■ **WHAT YOU HAVE TO DO**
Copy each line of the material in which the word "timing" appears.
Start of Block
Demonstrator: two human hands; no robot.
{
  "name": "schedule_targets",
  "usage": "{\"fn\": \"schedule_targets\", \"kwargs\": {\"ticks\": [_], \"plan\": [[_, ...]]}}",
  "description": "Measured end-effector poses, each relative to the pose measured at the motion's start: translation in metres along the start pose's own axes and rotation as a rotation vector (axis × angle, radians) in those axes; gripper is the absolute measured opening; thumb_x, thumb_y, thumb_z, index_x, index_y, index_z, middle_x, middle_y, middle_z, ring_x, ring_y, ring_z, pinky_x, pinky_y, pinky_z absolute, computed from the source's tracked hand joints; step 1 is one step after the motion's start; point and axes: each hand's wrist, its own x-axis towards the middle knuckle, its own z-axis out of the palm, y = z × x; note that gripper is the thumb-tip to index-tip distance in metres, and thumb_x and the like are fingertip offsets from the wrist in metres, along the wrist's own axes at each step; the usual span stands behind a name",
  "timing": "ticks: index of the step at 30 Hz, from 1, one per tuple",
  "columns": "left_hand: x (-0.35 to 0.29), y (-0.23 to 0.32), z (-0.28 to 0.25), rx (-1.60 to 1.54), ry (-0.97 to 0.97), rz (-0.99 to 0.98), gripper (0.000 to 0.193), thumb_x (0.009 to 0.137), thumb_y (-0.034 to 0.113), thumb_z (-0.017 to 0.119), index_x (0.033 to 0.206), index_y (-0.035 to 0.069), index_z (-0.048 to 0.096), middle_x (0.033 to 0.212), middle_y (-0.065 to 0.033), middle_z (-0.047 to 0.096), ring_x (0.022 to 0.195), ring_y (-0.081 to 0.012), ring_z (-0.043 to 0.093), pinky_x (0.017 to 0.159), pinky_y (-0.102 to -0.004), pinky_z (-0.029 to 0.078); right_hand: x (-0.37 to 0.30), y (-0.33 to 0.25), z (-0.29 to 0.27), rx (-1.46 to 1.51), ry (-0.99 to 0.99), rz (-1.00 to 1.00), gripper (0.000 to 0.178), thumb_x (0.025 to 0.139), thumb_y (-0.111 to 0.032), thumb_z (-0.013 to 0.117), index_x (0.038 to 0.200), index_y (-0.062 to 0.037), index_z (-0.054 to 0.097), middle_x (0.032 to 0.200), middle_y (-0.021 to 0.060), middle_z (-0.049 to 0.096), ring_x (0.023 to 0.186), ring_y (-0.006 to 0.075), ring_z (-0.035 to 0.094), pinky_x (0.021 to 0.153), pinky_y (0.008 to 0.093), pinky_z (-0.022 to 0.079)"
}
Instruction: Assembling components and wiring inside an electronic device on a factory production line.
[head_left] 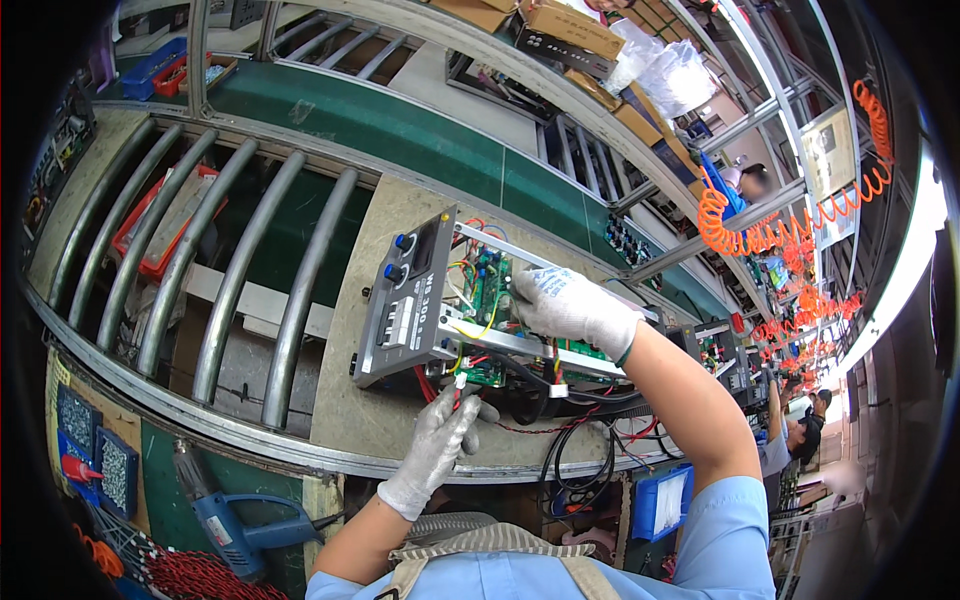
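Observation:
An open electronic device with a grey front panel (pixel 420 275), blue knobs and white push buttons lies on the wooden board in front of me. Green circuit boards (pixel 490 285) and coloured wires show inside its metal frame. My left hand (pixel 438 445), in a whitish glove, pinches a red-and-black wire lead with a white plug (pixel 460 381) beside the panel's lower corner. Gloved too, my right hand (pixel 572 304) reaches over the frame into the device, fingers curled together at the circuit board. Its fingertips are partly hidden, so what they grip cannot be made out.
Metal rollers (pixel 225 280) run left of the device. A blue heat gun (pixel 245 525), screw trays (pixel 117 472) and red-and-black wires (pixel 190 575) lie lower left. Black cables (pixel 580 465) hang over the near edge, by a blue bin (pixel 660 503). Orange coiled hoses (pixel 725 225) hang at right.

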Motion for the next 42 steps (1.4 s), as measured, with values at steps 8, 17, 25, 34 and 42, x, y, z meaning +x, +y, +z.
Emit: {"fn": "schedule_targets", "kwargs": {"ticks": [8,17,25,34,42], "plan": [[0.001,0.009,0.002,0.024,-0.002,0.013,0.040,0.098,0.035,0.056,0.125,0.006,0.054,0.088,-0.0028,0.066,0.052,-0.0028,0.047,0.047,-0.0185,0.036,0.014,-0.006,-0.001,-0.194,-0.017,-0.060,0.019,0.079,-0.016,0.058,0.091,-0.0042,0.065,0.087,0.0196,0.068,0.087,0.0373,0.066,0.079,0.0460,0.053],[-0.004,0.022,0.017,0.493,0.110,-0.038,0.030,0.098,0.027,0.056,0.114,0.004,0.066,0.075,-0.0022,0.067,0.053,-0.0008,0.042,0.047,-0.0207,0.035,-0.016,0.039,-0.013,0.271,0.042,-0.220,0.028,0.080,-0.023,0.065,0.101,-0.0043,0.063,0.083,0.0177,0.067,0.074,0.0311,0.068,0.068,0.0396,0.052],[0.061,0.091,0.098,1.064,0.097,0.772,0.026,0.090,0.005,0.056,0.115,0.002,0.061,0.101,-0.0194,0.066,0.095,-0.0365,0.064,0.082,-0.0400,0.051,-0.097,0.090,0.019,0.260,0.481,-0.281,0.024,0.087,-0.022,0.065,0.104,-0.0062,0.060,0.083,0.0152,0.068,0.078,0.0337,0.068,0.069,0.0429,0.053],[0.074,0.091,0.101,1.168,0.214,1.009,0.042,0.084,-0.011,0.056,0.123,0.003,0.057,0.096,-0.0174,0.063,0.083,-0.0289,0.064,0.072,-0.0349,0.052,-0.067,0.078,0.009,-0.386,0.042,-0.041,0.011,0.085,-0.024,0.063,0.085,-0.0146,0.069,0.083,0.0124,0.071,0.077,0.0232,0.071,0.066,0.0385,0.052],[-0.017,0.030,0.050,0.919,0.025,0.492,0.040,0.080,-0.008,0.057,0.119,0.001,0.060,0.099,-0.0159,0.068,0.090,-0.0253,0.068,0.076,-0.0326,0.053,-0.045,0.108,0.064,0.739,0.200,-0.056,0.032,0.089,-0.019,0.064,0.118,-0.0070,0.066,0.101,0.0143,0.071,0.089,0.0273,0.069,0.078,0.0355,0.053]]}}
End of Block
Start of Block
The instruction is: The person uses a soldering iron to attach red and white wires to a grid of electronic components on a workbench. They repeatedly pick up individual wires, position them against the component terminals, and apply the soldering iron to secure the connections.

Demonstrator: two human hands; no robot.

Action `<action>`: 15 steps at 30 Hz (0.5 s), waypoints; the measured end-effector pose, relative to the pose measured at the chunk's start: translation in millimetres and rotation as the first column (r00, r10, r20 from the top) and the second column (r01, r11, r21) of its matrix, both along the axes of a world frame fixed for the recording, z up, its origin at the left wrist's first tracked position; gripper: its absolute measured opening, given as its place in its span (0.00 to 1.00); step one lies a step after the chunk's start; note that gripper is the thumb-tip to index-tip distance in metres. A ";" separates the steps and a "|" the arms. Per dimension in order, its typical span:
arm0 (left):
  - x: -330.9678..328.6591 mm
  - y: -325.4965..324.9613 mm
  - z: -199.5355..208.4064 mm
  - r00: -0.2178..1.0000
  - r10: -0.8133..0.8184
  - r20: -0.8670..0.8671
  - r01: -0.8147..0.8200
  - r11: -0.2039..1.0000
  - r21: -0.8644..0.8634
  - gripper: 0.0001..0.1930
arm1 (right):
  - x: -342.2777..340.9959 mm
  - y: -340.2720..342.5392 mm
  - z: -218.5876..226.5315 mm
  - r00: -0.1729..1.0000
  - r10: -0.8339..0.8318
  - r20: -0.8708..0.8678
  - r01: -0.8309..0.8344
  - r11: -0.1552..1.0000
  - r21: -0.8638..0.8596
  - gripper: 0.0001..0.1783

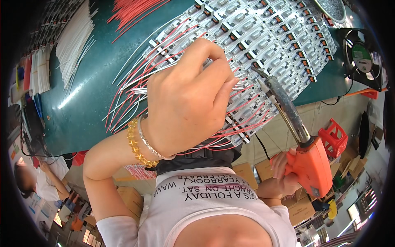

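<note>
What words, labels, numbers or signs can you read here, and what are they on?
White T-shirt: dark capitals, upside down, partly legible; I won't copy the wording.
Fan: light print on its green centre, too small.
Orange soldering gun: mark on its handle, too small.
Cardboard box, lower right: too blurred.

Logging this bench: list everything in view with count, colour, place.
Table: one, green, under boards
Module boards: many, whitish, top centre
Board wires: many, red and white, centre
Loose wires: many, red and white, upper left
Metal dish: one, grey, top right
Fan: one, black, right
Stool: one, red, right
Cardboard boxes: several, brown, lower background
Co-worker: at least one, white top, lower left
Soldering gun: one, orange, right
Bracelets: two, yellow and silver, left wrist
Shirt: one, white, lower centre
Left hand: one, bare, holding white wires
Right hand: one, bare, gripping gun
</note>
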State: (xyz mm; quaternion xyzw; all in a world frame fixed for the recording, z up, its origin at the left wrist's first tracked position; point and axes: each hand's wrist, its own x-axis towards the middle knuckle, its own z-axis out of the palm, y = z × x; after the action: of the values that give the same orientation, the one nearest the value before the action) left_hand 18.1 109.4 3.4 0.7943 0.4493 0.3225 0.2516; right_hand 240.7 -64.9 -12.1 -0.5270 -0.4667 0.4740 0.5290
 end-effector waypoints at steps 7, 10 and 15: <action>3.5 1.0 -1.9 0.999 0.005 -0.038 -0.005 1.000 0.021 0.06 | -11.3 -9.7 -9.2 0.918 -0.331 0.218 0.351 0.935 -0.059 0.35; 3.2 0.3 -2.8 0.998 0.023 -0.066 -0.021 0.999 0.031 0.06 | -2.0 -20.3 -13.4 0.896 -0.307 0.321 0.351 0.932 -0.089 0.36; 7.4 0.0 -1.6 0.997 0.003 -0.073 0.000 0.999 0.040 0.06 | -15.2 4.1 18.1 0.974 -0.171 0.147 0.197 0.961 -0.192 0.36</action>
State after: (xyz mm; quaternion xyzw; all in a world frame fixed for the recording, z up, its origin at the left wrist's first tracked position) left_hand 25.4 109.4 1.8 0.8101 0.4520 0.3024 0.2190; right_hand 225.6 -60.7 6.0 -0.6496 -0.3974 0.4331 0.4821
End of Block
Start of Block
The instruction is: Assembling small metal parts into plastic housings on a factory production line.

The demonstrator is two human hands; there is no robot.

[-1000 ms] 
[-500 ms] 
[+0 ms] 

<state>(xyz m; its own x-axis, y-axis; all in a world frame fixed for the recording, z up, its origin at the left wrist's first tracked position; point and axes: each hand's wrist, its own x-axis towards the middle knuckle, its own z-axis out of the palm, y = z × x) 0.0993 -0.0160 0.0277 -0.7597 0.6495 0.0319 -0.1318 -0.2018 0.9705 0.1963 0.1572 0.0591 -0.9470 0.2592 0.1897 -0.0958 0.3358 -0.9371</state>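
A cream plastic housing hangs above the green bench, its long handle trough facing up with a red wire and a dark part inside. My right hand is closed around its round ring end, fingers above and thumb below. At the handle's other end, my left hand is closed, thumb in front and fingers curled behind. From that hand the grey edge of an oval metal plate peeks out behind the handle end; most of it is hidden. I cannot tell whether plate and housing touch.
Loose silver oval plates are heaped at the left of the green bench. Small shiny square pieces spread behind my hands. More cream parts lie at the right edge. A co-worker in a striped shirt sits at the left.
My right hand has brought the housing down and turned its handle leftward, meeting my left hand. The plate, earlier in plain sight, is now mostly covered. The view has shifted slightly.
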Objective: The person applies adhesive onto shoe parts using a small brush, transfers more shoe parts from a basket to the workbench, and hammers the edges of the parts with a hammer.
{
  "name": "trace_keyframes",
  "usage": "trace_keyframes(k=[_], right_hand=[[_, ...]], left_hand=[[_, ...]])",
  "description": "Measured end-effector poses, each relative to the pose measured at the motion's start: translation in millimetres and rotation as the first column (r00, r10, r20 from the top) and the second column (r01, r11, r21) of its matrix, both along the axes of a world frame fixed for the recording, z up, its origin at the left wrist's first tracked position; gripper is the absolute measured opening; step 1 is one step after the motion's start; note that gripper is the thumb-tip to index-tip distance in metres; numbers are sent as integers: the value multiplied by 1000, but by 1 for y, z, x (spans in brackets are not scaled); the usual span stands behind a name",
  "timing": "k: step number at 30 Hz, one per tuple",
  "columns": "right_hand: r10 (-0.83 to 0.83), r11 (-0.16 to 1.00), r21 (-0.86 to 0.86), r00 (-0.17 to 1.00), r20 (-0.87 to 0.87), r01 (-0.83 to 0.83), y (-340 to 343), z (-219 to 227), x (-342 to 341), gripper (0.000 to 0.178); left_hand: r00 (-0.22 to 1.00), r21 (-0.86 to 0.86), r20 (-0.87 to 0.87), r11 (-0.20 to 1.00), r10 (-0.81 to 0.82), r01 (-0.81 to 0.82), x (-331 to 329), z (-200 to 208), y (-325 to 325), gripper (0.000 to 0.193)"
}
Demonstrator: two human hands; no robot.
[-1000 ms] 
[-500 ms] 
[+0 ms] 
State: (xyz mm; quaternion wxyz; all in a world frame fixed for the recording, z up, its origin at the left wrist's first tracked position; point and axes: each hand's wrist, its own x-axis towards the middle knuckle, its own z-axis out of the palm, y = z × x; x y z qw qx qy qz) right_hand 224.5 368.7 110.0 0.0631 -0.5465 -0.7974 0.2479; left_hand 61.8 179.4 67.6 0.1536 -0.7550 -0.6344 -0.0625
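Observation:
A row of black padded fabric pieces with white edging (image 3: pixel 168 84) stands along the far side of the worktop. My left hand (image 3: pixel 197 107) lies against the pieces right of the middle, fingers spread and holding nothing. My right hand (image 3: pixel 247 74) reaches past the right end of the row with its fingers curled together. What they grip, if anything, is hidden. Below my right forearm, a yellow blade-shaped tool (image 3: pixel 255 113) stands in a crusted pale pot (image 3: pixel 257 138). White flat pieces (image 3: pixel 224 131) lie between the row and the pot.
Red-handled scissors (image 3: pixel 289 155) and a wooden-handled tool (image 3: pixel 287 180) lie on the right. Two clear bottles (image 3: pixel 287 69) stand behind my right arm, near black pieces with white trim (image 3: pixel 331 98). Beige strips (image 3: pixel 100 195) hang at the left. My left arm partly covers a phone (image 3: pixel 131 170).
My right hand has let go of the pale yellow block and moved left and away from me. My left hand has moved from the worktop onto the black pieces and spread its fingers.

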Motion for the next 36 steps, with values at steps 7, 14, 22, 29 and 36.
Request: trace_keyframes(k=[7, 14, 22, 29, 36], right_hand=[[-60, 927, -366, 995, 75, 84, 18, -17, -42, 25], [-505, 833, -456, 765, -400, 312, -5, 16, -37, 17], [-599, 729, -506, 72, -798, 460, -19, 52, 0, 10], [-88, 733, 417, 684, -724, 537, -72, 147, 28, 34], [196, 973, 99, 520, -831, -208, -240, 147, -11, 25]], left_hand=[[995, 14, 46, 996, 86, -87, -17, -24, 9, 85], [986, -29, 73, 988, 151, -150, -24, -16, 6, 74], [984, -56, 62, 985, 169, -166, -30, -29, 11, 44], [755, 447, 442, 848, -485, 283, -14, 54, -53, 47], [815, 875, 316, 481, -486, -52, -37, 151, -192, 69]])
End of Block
■ **SOLUTION TO THE PROBLEM**
  "timing": "ticks: index of the step at 30 Hz, from 1, one per tuple",
  "timing": "k: step number at 30 Hz, one per tuple",

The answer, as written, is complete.